• _The data_
- - - - -

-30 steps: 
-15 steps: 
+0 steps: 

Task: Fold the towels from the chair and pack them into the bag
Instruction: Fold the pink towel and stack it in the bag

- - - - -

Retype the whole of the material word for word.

• _Task output_
-30 steps: 
-15 steps: 
+0 steps: 

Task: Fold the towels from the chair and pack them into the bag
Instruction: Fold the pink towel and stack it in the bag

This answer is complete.